Selon des médias espagnols, plus de 300 personnes ont tenté d'entrer à Melilla, mais la plupart d'entre elles ont échoué, tandis que 85 personnes, dont une femme, ont réussi à franchir la barrière frontalière.
Cette mesure intervient après que plus de 6 000 personnes ont pénétré à la nage dans la ville occupée de Ceuta entre le lundi 17 et le mardi 18 mai derniers, Les autorités locales ont réagi avec fermeté et, en coordination avec les autorités marocaines, ont jusqu'à présent renvoyé plus de 2 700 personnes déplacées, dans l'attente d'une décision définitive concernant le sort de 1 500 personnes, celles-ci étant mineures.

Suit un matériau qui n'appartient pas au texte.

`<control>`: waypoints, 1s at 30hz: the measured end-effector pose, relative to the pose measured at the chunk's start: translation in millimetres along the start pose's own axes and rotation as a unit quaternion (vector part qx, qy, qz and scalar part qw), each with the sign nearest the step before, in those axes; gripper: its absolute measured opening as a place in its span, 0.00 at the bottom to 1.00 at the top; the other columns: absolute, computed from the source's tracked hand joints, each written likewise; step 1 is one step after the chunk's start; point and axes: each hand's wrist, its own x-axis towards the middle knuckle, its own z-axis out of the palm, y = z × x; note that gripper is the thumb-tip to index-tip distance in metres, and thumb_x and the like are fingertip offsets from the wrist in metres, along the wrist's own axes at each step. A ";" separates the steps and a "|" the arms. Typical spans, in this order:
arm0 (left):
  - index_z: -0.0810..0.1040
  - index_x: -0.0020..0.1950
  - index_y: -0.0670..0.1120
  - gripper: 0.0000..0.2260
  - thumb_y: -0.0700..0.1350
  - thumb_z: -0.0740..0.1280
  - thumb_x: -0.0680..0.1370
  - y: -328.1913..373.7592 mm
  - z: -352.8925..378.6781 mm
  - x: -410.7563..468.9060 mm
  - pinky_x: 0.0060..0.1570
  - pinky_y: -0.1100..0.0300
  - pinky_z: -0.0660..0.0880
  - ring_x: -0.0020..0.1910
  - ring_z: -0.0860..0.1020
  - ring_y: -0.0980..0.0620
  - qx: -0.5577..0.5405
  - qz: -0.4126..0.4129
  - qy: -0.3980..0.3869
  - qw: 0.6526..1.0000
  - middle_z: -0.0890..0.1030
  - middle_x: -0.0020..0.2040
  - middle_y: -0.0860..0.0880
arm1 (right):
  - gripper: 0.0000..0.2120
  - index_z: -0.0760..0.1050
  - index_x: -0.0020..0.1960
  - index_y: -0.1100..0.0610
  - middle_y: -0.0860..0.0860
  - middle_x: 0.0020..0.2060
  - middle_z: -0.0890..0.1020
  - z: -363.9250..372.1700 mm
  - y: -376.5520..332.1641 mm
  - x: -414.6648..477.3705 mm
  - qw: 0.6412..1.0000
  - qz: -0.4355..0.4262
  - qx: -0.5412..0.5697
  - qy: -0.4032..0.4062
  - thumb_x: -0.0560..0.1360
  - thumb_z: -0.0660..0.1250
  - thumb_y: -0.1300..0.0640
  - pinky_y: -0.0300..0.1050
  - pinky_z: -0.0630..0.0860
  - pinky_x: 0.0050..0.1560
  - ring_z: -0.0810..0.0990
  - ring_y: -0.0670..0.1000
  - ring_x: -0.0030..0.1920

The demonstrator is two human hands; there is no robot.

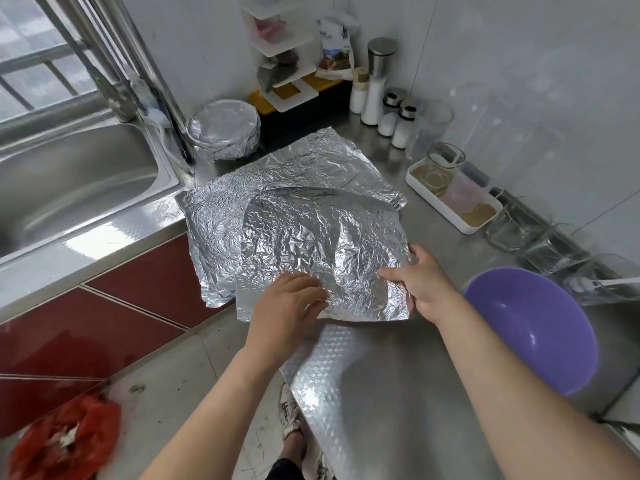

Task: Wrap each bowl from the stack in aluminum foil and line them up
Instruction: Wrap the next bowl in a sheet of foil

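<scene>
On counter (398, 375): left grip (289, 303) flat, pressing foil sheet (311, 237); right grip (420, 284) pinches its edge; purple bowl (530, 327) beside.

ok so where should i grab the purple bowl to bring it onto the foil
Probably its left rim, thumb inside, coming from the foil sheet side: the purple bowl sits open side up with that rim bare, while glasses crowd its far edge.
</scene>
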 end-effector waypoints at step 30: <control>0.83 0.54 0.47 0.09 0.44 0.73 0.75 -2.3 9.6 10.0 0.36 0.55 0.74 0.45 0.74 0.48 0.001 0.040 -0.011 0.999 0.79 0.45 0.50 | 0.09 0.82 0.49 0.59 0.55 0.45 0.79 27.7 -3.9 -40.1 0.737 -0.473 -0.483 0.004 0.69 0.75 0.61 0.53 0.76 0.49 0.77 0.58 0.48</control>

Les autorités locales de Ceuta occupée sont soumises à une forte pression en raison de l'afflux sans précédent de migrants marocains vers la ville en provenance de Fnideq, ce qui les a poussées à demander au gouvernement central d'envoyer des renforts sécuritaires et militaires pour maîtriser la situation. Dans ce contexte, le Premier ministre espagnol, Pedro Sánchez, s'est rendu dans la région mardi après-midi afin de se rendre compte de près de ce qui s'y passe.
Aux premières heures de la matinée de ce mardi, on a pu observer un déploiement massif de membres de la Garde civile et de l'armée espagnole sur l'ensemble du littoral de Ceuta, où les personnes déplacées ont été traitées avec « brutalité » dans certains cas, et où des balles en caoutchouc et des gaz lacrymogènes ont été utilisés afin de rétablir l'ordre « sécuritaire ».
Par ailleurs, les autorités marocaines ont pris l'initiative de déclarer l'état d'urgence et d'instaurer un couvre-feu dans la ville de Fnideq, ainsi que de fermer complètement tous les points de passage menant à Ceuta. Ces mesures ont été accompagnées d'un important renforcement des effectifs de sécurité afin de surveiller la situation sur le terrain et d'empêcher toute nouvelle tentative d'intrusion à Ceuta de la part des personnes déplacées.